— Work to be completed —
Search the records below for the word "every". Copy each line where it occurs.
= = = = = = =
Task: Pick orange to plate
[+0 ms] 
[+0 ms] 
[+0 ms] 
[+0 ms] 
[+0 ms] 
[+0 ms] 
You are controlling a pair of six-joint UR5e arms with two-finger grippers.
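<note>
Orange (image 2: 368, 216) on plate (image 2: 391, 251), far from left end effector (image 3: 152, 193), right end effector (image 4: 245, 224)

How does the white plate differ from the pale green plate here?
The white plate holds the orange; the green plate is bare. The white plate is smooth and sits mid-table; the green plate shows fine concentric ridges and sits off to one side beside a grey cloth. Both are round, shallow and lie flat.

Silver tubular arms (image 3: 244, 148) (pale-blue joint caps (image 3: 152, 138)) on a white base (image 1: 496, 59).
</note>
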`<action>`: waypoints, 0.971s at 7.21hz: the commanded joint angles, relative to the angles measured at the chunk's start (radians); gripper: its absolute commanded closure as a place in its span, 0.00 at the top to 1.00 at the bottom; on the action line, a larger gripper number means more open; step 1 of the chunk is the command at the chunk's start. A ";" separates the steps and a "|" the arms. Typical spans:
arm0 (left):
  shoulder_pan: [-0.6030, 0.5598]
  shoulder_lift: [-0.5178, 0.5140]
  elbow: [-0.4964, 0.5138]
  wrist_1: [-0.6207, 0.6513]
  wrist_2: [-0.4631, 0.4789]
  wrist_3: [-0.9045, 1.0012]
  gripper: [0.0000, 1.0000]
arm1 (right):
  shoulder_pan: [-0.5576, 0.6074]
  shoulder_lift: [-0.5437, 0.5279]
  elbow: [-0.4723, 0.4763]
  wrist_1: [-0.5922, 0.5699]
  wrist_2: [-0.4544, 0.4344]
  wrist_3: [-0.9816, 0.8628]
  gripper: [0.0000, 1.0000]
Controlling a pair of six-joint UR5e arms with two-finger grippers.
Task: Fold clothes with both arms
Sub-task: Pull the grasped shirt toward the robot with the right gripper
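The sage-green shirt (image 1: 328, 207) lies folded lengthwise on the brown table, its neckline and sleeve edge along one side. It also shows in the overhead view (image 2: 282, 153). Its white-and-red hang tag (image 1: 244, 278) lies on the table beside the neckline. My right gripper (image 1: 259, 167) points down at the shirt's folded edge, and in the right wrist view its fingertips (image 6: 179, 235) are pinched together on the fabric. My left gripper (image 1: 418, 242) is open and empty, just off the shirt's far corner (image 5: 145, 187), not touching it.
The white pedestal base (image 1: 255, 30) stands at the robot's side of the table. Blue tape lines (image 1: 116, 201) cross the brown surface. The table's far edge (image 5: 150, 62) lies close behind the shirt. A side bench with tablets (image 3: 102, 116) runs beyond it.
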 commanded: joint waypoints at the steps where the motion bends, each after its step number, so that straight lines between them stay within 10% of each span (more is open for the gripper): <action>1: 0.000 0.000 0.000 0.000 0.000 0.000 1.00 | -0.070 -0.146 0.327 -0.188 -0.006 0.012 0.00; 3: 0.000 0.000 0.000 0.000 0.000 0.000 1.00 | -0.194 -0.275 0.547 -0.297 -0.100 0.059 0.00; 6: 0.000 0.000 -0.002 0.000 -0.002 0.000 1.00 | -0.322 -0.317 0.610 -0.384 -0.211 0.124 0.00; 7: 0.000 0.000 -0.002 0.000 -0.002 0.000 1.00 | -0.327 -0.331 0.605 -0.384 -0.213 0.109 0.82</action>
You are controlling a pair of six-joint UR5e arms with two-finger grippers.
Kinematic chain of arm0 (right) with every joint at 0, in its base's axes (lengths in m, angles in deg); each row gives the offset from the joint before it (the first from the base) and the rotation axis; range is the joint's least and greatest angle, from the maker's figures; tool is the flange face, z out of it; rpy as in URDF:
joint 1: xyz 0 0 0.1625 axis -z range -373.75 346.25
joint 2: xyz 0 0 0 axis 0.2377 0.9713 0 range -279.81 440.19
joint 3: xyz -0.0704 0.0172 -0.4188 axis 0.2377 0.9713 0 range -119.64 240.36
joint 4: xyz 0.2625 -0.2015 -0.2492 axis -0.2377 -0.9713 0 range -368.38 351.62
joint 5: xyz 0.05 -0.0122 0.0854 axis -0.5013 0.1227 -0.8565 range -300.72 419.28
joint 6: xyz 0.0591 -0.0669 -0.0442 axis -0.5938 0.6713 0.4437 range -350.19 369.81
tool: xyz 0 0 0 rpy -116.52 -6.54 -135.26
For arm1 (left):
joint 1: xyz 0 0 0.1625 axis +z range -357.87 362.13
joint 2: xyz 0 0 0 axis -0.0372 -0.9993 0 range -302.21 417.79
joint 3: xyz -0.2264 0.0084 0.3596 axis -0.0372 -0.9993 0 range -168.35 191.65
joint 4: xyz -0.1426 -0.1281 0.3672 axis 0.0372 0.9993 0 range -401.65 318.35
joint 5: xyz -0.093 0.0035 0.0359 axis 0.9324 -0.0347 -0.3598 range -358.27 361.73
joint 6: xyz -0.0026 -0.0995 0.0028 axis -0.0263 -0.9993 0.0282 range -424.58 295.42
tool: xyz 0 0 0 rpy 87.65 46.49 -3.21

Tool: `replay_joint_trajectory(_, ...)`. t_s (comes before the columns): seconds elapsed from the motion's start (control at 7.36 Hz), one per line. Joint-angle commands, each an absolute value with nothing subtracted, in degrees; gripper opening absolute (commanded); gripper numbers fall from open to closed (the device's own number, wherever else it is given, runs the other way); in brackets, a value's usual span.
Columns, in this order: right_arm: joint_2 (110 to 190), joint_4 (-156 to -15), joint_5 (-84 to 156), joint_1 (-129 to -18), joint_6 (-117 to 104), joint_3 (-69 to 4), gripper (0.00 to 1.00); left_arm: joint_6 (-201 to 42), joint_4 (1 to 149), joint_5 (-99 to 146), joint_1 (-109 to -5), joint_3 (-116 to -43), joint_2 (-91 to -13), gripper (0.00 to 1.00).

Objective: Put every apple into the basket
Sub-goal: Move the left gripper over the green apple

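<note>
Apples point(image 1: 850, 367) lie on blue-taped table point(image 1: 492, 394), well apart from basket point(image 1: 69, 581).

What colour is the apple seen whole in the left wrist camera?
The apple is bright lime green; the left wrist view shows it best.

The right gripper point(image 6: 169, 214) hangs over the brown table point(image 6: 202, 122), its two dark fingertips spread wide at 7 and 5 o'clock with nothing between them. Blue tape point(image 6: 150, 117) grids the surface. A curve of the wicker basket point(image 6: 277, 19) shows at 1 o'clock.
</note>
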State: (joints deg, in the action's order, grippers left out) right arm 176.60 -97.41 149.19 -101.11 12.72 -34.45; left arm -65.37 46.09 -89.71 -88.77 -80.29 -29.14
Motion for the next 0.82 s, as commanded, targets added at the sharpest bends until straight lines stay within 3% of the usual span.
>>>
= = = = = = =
— Answer to the exercise —
Kinematic chain of arm0 (right) with every joint at 0, in its base's axes (lengths in m, angles in deg); each row gives the offset from the joint before it (the first from the base) and the rotation axis; range is the joint's least and greatest angle, from the maker's figures; tool is the flange face, z out of it; rpy as in URDF:
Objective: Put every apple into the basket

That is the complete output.